(Work order):
Would you print the full listing word for word?

(Materials provided):
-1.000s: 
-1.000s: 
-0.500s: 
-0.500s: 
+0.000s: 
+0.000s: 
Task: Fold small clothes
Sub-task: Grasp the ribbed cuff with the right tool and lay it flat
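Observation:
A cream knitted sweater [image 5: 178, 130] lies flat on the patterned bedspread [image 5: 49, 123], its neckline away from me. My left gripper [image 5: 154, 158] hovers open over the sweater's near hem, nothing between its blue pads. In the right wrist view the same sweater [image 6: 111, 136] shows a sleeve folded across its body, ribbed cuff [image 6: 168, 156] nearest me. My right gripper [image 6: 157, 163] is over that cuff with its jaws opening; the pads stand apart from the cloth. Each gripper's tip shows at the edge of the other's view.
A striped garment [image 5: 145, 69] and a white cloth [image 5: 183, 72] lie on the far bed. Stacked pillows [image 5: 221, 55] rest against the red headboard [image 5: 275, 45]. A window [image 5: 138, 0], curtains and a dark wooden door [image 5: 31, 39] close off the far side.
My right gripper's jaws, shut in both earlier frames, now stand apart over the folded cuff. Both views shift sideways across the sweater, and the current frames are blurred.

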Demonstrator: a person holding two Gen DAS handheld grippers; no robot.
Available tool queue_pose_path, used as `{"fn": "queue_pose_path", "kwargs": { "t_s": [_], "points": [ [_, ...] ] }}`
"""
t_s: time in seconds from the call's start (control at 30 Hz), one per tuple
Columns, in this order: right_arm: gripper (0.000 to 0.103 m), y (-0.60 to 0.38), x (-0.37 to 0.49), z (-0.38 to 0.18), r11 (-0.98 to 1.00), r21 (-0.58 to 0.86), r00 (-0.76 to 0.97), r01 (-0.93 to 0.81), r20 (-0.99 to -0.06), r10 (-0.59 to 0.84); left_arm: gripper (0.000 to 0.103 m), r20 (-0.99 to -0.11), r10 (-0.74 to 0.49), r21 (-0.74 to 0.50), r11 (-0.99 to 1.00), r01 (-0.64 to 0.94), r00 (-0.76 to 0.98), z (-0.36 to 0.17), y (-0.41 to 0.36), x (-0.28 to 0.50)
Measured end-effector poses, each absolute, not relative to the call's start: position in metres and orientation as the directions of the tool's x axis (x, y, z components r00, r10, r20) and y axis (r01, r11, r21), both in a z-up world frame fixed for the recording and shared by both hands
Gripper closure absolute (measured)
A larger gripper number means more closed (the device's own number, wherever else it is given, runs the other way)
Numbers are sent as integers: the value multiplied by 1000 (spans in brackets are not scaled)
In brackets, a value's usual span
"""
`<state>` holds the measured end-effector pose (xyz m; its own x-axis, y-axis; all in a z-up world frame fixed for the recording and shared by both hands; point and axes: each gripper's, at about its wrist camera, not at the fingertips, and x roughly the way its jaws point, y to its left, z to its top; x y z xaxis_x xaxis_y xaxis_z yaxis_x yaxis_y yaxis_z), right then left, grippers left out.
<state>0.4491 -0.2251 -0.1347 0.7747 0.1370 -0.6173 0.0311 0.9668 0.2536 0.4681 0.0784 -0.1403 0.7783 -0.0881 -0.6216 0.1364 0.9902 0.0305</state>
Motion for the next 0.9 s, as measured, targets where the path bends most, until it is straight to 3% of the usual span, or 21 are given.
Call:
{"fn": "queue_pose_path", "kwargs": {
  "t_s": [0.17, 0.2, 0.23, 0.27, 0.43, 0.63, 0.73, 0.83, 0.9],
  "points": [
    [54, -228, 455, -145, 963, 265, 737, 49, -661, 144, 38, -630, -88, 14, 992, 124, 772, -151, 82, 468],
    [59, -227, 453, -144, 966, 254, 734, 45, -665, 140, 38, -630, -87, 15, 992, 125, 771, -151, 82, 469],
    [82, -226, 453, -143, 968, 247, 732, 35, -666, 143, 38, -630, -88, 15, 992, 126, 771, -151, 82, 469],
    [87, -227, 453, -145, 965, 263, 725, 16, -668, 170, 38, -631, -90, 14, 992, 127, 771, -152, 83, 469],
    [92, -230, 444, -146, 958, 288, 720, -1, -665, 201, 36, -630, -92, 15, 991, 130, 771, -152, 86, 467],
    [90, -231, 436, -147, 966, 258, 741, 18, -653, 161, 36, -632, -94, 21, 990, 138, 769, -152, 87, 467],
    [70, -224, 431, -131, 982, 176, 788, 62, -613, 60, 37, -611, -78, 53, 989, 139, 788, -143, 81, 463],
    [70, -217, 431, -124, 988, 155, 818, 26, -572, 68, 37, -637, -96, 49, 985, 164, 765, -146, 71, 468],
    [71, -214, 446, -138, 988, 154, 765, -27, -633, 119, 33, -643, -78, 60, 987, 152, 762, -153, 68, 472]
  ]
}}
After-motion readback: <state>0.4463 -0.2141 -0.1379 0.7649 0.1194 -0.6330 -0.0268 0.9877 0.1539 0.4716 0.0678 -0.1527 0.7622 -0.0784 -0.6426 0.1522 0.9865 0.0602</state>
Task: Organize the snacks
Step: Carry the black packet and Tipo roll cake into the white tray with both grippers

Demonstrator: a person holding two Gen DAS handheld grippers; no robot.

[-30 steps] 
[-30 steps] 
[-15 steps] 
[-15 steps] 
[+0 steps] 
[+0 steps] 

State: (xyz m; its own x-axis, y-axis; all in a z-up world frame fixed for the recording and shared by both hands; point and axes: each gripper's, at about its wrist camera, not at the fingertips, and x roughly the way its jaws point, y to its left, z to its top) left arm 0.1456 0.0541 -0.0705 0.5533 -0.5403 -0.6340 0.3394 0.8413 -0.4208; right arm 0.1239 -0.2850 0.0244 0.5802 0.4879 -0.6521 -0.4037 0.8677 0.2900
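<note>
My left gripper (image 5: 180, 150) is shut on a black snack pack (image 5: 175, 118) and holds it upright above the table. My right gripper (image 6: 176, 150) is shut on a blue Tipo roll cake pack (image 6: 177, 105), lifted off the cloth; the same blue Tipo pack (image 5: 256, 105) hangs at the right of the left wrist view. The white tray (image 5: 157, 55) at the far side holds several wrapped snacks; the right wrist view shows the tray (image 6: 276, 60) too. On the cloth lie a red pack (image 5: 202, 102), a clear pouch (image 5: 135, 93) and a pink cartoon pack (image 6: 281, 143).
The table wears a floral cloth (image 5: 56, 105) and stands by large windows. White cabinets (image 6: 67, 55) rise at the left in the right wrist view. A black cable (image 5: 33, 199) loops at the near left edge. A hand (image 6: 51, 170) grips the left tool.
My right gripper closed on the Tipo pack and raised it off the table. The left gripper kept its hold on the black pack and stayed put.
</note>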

(Output for this exercise):
-1.000s: 
-1.000s: 
-0.500s: 
-0.500s: 
+0.000s: 
+0.000s: 
Task: Fold small clothes
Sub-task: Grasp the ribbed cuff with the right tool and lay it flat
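Observation:
A cream knitted sweater [image 5: 178, 130] lies flat on the patterned bedspread [image 5: 49, 123], its neckline away from me. My left gripper [image 5: 154, 158] hovers open over the sweater's near hem, nothing between its blue pads. In the right wrist view the same sweater [image 6: 111, 136] shows a sleeve folded across its body, ribbed cuff [image 6: 168, 156] nearest me. My right gripper [image 6: 157, 163] is over that cuff with its jaws opening; the pads stand apart from the cloth. Each gripper's tip shows at the edge of the other's view.
A striped garment [image 5: 145, 69] and a white cloth [image 5: 183, 72] lie on the far bed. Stacked pillows [image 5: 221, 55] rest against the red headboard [image 5: 275, 45]. A window [image 5: 138, 0], curtains and a dark wooden door [image 5: 31, 39] close off the far side.
My right gripper's jaws, shut in both earlier frames, now stand apart over the folded cuff. Both views shift sideways across the sweater, and the current frames are blurred.
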
Demonstrator: a person holding two Gen DAS handheld grippers; no robot.
Available tool queue_pose_path, used as `{"fn": "queue_pose_path", "kwargs": { "t_s": [_], "points": [ [_, ...] ] }}`
"""
t_s: time in seconds from the call's start (control at 30 Hz), one per tuple
Columns, in this order: right_arm: gripper (0.000 to 0.103 m), y (-0.60 to 0.38), x (-0.37 to 0.49), z (-0.38 to 0.18), r11 (-0.98 to 1.00), r21 (-0.58 to 0.86), r00 (-0.76 to 0.97), r01 (-0.93 to 0.81), r20 (-0.99 to -0.06), r10 (-0.59 to 0.84); left_arm: gripper (0.000 to 0.103 m), r20 (-0.99 to -0.11), r10 (-0.74 to 0.49), r21 (-0.74 to 0.50), r11 (-0.99 to 1.00), r01 (-0.64 to 0.94), r00 (-0.76 to 0.98), z (-0.36 to 0.17), y (-0.41 to 0.36), x (-0.28 to 0.50)
Measured end-effector poses, each absolute, not relative to the call's start: position in metres and orientation as the directions of the tool's x axis (x, y, z components r00, r10, r20) and y axis (r01, r11, r21), both in a z-up world frame fixed for the recording and shared by both hands
Gripper closure absolute (measured)
A larger gripper number means more closed (the device's own number, wherever else it is given, runs the other way)
Numbers are sent as integers: the value multiplied by 1000 (spans in brackets are not scaled)
In brackets, a value's usual span
"""
`<state>` holds the measured end-effector pose (xyz m; its own x-axis, y-axis; all in a z-up world frame fixed for the recording and shared by both hands; point and axes: each gripper's, at about its wrist camera, not at the fingertips, and x roughly the way its jaws point, y to its left, z to its top; x y z xaxis_x xaxis_y xaxis_z yaxis_x yaxis_y yaxis_z), right then left, grippers left out.
<state>0.4491 -0.2251 -0.1347 0.7747 0.1370 -0.6173 0.0311 0.9668 0.2536 0.4681 0.0784 -0.1403 0.7783 -0.0881 -0.6216 0.1364 0.9902 0.0305</state>
Motion for the next 0.9 s, as measured, targets where the path bends most, until it is straight to 3% of the usual span, or 21 are given.
Call:
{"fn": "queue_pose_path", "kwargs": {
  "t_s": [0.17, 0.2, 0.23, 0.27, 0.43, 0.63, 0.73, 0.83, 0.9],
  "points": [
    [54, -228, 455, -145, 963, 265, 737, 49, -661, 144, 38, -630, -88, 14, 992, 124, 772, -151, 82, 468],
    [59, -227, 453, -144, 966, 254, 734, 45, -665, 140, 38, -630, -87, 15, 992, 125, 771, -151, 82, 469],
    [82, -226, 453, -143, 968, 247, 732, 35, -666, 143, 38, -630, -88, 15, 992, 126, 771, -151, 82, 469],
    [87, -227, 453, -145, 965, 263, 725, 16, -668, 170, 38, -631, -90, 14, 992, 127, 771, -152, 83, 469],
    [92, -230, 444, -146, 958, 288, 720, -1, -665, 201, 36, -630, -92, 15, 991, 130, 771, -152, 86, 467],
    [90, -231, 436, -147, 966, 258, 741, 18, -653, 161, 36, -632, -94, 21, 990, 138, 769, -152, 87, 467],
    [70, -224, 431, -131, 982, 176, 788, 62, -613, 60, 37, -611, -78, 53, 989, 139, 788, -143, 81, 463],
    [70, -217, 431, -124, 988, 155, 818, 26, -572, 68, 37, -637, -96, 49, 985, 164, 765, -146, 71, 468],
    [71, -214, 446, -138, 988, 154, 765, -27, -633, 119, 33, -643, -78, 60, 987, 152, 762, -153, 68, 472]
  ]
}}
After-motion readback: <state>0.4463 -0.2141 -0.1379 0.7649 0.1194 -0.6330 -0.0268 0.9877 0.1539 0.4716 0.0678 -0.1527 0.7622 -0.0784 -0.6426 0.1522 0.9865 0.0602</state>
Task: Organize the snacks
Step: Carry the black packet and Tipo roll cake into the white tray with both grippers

Demonstrator: a person holding two Gen DAS handheld grippers; no robot.

[-30 steps] 
[-30 steps] 
[-15 steps] 
[-15 steps] 
[+0 steps] 
[+0 steps] 

State: (xyz m; its own x-axis, y-axis; all in a z-up world frame fixed for the recording and shared by both hands; point and axes: each gripper's, at about its wrist camera, not at the fingertips, and x roughly the way its jaws point, y to its left, z to its top) left arm 0.1456 0.0541 -0.0705 0.5533 -0.5403 -0.6340 0.3394 0.8413 -0.4208; right arm 0.1239 -0.2850 0.0244 0.5802 0.4879 -0.6521 -0.4037 0.8677 0.2900
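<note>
My left gripper (image 5: 180, 150) is shut on a black snack pack (image 5: 175, 118) and holds it upright above the table. My right gripper (image 6: 176, 150) is shut on a blue Tipo roll cake pack (image 6: 177, 105), lifted off the cloth; the same blue Tipo pack (image 5: 256, 105) hangs at the right of the left wrist view. The white tray (image 5: 157, 55) at the far side holds several wrapped snacks; the right wrist view shows the tray (image 6: 276, 60) too. On the cloth lie a red pack (image 5: 202, 102), a clear pouch (image 5: 135, 93) and a pink cartoon pack (image 6: 281, 143).
The table wears a floral cloth (image 5: 56, 105) and stands by large windows. White cabinets (image 6: 67, 55) rise at the left in the right wrist view. A black cable (image 5: 33, 199) loops at the near left edge. A hand (image 6: 51, 170) grips the left tool.
My right gripper closed on the Tipo pack and raised it off the table. The left gripper kept its hold on the black pack and stayed put.
</note>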

Nothing further is required of the output.